Much as the Spanish government would like to portray the case against Carles Puigdemont, the former leader of Catalonia, as purely a criminal matter, his arrest in Germany on Sunday on a Spanish warrant has pushed the bitter struggle over Catalan independence into a far broader and distinctly political arena.

In response to questions about the arrest, the Spanish government declared that it does not interfere with judicial decisions, and that the Supreme Court is seeking to put Mr. Puigdemont on trial not for his pro-independence ideas, but for rebellion and misappropriation of public funds (that his Catalan regional government used to organize a referendum on independence last October that Madrid ruled unconstitutional).

That is not the full story, however, as witnessed by the Catalan crowds that have taken to the streets upon news of Mr.
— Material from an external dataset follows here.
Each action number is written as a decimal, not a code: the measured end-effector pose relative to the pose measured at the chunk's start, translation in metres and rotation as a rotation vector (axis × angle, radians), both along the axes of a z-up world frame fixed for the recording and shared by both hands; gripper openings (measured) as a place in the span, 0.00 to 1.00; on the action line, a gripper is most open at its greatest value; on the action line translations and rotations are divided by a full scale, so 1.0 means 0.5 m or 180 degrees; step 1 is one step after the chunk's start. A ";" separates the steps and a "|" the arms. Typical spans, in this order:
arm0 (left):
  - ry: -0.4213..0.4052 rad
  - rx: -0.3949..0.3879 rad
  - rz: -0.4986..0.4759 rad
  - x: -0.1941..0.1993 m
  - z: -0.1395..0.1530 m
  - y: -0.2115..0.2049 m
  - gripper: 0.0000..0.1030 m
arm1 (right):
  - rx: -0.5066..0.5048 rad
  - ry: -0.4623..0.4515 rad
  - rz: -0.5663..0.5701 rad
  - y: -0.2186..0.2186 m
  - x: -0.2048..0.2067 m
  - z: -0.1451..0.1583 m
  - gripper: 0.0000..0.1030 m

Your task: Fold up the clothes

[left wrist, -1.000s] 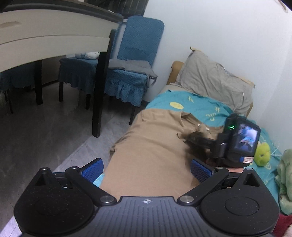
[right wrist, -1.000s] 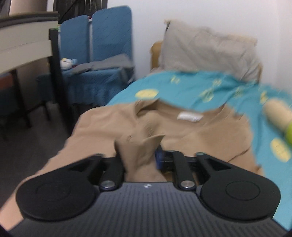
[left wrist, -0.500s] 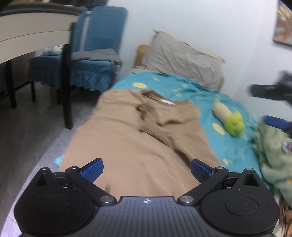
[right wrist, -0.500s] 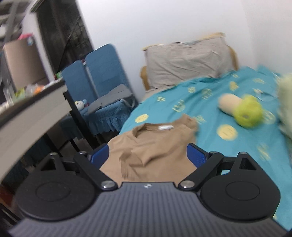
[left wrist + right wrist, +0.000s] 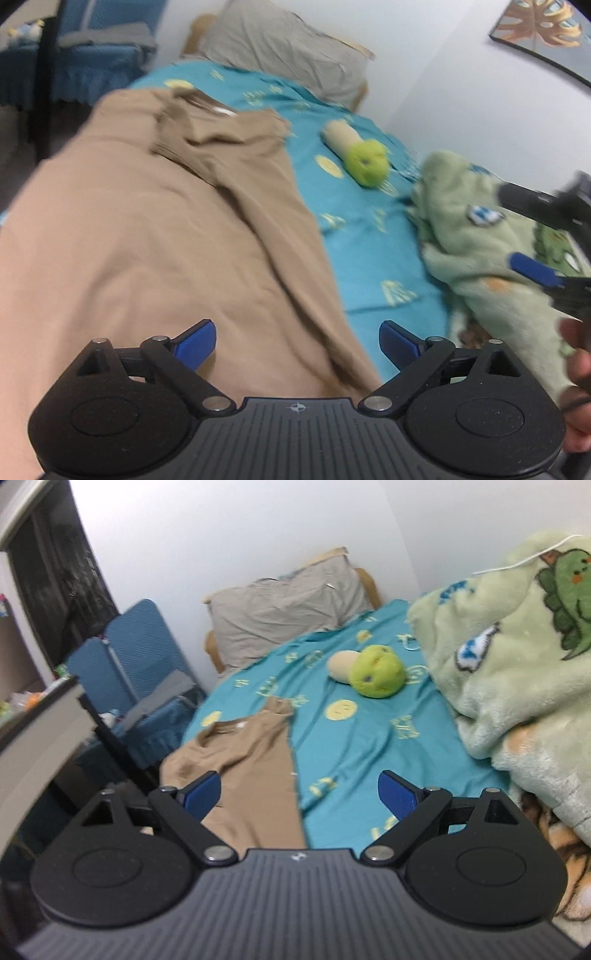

Puigdemont’s arrest. Madrid’s relentless and heavy-handed response to the Catalan independence movement, starting with the riot police deployed to forcefully, and sometimes violently, disrupt the referendum last October and continuing with charges of rebellion (which in Spain means actual use of force and carries a penalty of up to 30 years in prison) against Mr. Puigdemont and 12 other leaders of the independence movement, is hardly the way to win the hearts and minds of the Catalans or the support of other Europeans.

So long as Mr. Puigdemont stayed in Belgium, where he took refuge after fleeing Spain, Madrid left him alone. But when he went on the road over the weekend, Spain issued an arrest warrant and tipped off German police, who arrested Mr. Puigdemont as he was driving through northern Germany.

That effectively dragged Germany, Europe’s giant, into the fray. Under the European arrest warrant used in the European Union, Germany is required to transfer Mr. Puigdemont to Spain within 60 days. But the warrant requires that the Spanish charges have German equivalents. Misappropriation of public funds does, but “rebellion” is only vaguely similar to “high treason” in the German penal code. That’s a tough one to apply to a democratically elected official who never resorted to force, and the German courts can decide to transfer Mr. Puigdemont on the condition that he not be tried for rebellion.

The Spanish government is fully within its rights to defend its unity and its constitution. And European states are right to give the Catalan secessionists no support. But now that Berlin has been thrust into the dispute, it would do well to tell Madrid that treating the ill-conceived Catalan independence drive as treason gives the movement a moral authority it does not warrant. A conciliatory gesture toward Catalonia would do far more to defuse a confrontation that has gone too far.